* _TASK GOAL_:
Repeat the listing verbatim. Drop any pictures.

* _PROVIDED RECORDS_:

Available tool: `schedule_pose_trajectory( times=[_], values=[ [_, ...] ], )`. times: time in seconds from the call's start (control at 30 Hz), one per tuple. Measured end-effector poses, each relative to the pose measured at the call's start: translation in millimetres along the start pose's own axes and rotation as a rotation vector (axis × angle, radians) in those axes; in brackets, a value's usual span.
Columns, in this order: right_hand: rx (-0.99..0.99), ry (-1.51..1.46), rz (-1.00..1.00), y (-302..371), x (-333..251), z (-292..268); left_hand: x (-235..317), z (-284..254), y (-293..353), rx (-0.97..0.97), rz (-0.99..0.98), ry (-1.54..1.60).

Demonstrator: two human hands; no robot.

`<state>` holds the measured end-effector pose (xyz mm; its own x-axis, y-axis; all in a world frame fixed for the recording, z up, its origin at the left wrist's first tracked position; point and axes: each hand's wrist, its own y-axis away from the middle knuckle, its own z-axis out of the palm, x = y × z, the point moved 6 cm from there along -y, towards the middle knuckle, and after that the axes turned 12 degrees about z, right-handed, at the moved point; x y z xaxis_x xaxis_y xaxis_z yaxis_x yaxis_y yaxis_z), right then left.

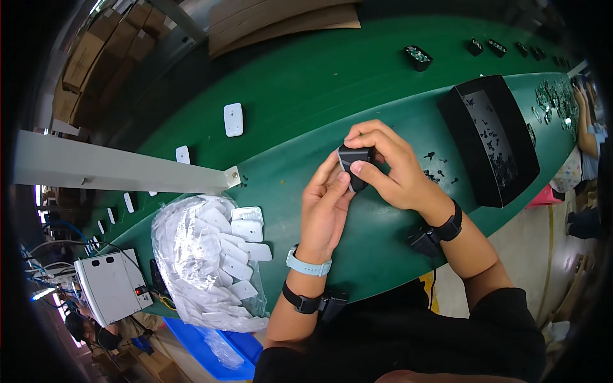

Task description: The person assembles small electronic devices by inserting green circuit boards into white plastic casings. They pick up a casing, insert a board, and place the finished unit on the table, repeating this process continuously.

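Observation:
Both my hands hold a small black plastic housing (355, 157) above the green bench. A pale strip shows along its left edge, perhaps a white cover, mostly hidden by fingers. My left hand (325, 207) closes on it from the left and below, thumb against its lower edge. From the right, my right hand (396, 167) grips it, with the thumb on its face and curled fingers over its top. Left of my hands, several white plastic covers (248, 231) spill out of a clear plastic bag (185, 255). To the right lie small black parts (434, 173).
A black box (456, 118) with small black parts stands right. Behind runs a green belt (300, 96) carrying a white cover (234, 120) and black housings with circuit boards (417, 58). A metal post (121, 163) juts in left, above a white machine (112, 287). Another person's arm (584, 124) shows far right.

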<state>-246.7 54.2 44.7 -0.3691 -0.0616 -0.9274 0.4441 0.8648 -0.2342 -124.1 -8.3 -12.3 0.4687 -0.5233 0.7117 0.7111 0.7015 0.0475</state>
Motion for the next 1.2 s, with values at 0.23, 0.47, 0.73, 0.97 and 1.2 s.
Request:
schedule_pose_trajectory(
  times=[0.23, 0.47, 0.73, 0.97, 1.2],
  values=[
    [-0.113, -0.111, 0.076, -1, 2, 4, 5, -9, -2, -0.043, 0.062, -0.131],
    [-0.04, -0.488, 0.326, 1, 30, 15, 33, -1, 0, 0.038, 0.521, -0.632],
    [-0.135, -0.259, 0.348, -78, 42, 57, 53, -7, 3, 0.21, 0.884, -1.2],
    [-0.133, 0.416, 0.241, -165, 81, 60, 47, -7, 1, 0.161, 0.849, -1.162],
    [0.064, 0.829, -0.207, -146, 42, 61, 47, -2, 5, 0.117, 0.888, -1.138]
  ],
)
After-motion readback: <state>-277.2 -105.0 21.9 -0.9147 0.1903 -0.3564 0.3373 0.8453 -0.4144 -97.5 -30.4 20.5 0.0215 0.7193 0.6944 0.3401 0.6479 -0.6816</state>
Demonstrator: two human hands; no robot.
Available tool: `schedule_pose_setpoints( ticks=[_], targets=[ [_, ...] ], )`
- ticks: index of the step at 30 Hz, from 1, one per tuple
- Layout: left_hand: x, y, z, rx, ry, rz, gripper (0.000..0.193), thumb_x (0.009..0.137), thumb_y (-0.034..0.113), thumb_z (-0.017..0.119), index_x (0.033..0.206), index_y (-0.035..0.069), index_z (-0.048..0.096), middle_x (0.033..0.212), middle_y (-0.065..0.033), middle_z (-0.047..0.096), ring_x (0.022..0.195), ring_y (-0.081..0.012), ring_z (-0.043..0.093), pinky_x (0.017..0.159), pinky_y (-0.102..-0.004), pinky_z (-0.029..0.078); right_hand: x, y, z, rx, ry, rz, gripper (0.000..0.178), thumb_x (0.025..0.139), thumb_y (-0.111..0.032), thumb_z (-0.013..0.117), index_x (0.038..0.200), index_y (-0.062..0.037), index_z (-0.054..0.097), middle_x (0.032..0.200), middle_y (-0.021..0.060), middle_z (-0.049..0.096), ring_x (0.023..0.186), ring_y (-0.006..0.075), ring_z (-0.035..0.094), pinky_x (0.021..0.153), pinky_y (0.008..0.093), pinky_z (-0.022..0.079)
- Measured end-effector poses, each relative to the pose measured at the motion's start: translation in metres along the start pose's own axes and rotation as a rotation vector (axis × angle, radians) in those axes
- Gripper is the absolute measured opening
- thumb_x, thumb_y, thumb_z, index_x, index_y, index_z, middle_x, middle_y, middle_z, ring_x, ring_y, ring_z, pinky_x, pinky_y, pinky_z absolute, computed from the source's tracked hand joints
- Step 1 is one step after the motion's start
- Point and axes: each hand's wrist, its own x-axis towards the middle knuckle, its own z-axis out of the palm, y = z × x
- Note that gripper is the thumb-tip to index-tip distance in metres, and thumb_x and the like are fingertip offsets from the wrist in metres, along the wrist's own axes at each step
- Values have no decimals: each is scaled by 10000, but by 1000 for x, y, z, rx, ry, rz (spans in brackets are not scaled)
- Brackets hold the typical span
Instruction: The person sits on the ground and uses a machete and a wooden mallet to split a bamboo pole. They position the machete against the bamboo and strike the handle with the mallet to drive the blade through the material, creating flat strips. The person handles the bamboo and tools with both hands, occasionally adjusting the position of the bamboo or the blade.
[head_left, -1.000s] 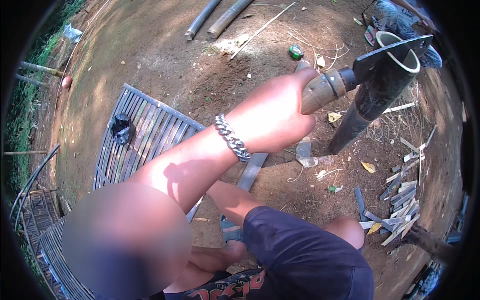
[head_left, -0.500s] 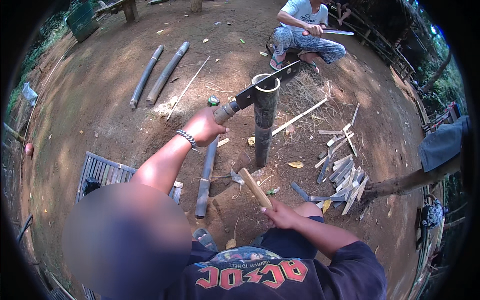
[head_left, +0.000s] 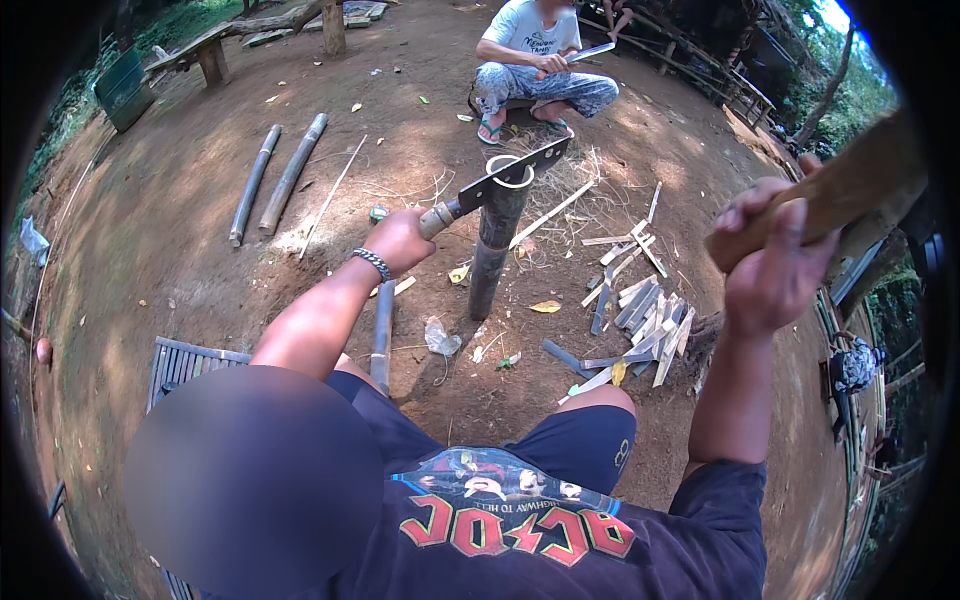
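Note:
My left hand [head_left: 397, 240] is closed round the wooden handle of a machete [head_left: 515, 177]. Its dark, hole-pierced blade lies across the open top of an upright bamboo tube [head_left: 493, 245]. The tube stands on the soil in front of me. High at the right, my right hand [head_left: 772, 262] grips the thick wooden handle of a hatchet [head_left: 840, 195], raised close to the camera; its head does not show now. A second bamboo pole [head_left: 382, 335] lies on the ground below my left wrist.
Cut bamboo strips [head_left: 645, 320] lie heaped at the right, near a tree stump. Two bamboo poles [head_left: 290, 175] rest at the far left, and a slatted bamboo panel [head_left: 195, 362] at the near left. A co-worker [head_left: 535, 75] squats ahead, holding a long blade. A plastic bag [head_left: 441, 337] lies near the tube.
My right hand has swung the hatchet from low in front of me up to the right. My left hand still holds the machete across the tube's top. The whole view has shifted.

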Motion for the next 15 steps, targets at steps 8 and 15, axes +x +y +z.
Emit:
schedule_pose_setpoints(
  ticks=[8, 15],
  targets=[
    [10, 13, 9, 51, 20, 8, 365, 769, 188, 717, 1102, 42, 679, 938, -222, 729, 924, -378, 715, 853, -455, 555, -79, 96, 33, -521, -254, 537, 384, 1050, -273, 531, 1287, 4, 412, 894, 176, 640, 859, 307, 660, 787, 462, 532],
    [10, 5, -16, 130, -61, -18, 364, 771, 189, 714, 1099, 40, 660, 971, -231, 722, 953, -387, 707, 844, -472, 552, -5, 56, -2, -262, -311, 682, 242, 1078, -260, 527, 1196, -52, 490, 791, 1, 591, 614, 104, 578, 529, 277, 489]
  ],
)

* _RESPONSE BELOW_:
Available tool: `schedule_pose_trajectory( times=[_], values=[ [_, ...] ], )`. times: time in seconds from the call's start (control at 30 Hz), one per tuple. Measured end-effector poses, each relative to the pose measured at the call's start: translation in millimetres along the start pose's own axes and rotation as a rotation vector (axis × angle, radians) in those axes; in brackets, a value's usual span.
Columns, in this order: right_hand: rx (-0.99..0.99), ry (-1.51..1.46), rz (-1.00..1.00), y (-302..371), x (-333..251), z (-292..268); left_hand: x (-235..317), z (-284..254), y (-293..353), rx (-0.97..0.97), rz (-0.99..0.98), ry (-1.54..1.60).

Demonstrator: two human hands; no robot.

`<state>` holds the measured end-effector pose (xyz mm; its own x-axis, y-axis; all in a world frame fixed for the recording, z up, its origin at the left wrist's first tracked position; point and axes: each hand's wrist, its own y-axis away from the middle knuckle, its own z-axis out of the palm, x = y × z, the point moved 6 cm from there along -y, towards the middle knuckle, and after that the axes turned 12 degrees about z, right-handed, at the moved point; x y z xaxis_x xaxis_y xaxis_z yaxis_x yaxis_y yaxis_z), right then left.


Task description: The person assembles small electronic devices by inserting green circuit boards into white plastic casings. They pick up a casing, insert a board, and place the finished unit on the table, repeating this process continuously.

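Observation:
Both my hands hold a small black plastic housing (355, 157) above the green bench. A pale strip shows along its left edge, perhaps a white cover, mostly hidden by fingers. My left hand (325, 207) closes on it from the left and below, thumb against its lower edge. From the right, my right hand (396, 167) grips it, with the thumb on its face and curled fingers over its top. Left of my hands, several white plastic covers (248, 231) spill out of a clear plastic bag (185, 255). To the right lie small black parts (434, 173).
A black box (456, 118) with small black parts stands right. Behind runs a green belt (300, 96) carrying a white cover (234, 120) and black housings with circuit boards (417, 58). A metal post (121, 163) juts in left, above a white machine (112, 287). Another person's arm (584, 124) shows far right.
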
<state>-246.7 54.2 44.7 -0.3691 -0.0616 -0.9274 0.4441 0.8648 -0.2342 -124.1 -8.3 -12.3 0.4687 -0.5233 0.7117 0.7111 0.7015 0.0475</state>
Motion for the next 1.2 s, with values at 0.23, 0.47, 0.73, 0.97 and 1.2 s.
Request:
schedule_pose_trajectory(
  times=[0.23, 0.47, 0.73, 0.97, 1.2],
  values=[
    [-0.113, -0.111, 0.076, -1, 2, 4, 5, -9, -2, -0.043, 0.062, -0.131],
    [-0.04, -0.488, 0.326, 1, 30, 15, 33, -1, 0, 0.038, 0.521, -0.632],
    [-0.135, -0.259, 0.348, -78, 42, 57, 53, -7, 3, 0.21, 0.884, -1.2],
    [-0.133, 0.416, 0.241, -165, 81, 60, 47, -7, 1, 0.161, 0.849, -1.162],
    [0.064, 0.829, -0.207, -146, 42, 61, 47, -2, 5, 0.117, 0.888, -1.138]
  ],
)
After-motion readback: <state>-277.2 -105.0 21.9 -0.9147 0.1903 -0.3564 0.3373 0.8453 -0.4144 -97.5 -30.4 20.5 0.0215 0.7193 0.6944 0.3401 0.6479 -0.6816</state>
Demonstrator: two human hands; no robot.
Available tool: `schedule_pose_setpoints( ticks=[_], targets=[ [_, ...] ], )`
- ticks: index of the step at 30 Hz, from 1, one per tuple
- Layout: left_hand: x, y, z, rx, ry, rz, gripper (0.000..0.193), thumb_x (0.009..0.137), thumb_y (-0.034..0.113), thumb_z (-0.017..0.119), index_x (0.033..0.206), index_y (-0.035..0.069), index_z (-0.048..0.096), middle_x (0.033..0.212), middle_y (-0.065..0.033), middle_z (-0.047..0.096), ring_x (0.022..0.195), ring_y (-0.081..0.012), ring_z (-0.043..0.093), pinky_x (0.017..0.159), pinky_y (-0.102..-0.004), pinky_z (-0.029..0.078); right_hand: x, y, z, rx, ry, rz, gripper (0.000..0.178), thumb_x (0.025..0.139), thumb_y (-0.111..0.032), thumb_z (-0.013..0.117), index_x (0.038..0.200), index_y (-0.062..0.037), index_z (-0.054..0.097), middle_x (0.032..0.200), middle_y (-0.021..0.060), middle_z (-0.049..0.096), ring_x (0.023..0.186), ring_y (-0.006..0.075), ring_z (-0.035..0.094), pinky_x (0.021..0.153), pinky_y (0.008..0.093), pinky_z (-0.022..0.079)
- Measured end-effector poses, each relative to the pose measured at the motion's start: translation in metres along the start pose's own axes and rotation as a rotation vector (axis × angle, radians) in those axes
- Gripper is the absolute measured opening
- thumb_x, thumb_y, thumb_z, index_x, index_y, index_z, middle_x, middle_y, middle_z, ring_x, ring_y, ring_z, pinky_x, pinky_y, pinky_z absolute, computed from the source's tracked hand joints
- Step 1 is one step after the motion's start
- Point and axes: each hand's wrist, its own x-axis towards the middle knuckle, its own z-axis out of the palm, y = z × x
- Note that gripper is the thumb-tip to index-tip distance in metres, and thumb_x and the like are fingertip offsets from the wrist in metres, along the wrist's own axes at each step
- Values have no decimals: each is scaled by 10000, but by 1000 for x, y, z, rx, ry, rz (spans in brackets are not scaled)
- Brackets hold the typical span
Instruction: The person sits on the ground and uses a machete and a wooden mallet to split a bamboo pole. They position the machete against the bamboo and strike the handle with the mallet to drive the blade through the material, creating flat strips. The person handles the bamboo and tools with both hands, occasionally adjusting the position of the bamboo or the blade.
[head_left, -1.000s] 
[head_left, -0.500s] 
[head_left, +0.000s] 
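Note:
My left hand [head_left: 397, 240] is closed round the wooden handle of a machete [head_left: 515, 177]. Its dark, hole-pierced blade lies across the open top of an upright bamboo tube [head_left: 493, 245]. The tube stands on the soil in front of me. High at the right, my right hand [head_left: 772, 262] grips the thick wooden handle of a hatchet [head_left: 840, 195], raised close to the camera; its head does not show now. A second bamboo pole [head_left: 382, 335] lies on the ground below my left wrist.
Cut bamboo strips [head_left: 645, 320] lie heaped at the right, near a tree stump. Two bamboo poles [head_left: 290, 175] rest at the far left, and a slatted bamboo panel [head_left: 195, 362] at the near left. A co-worker [head_left: 535, 75] squats ahead, holding a long blade. A plastic bag [head_left: 441, 337] lies near the tube.
My right hand has swung the hatchet from low in front of me up to the right. My left hand still holds the machete across the tube's top. The whole view has shifted.
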
Motion for the next 15 steps, targets at steps 8 and 15, axes +x +y +z.
Emit:
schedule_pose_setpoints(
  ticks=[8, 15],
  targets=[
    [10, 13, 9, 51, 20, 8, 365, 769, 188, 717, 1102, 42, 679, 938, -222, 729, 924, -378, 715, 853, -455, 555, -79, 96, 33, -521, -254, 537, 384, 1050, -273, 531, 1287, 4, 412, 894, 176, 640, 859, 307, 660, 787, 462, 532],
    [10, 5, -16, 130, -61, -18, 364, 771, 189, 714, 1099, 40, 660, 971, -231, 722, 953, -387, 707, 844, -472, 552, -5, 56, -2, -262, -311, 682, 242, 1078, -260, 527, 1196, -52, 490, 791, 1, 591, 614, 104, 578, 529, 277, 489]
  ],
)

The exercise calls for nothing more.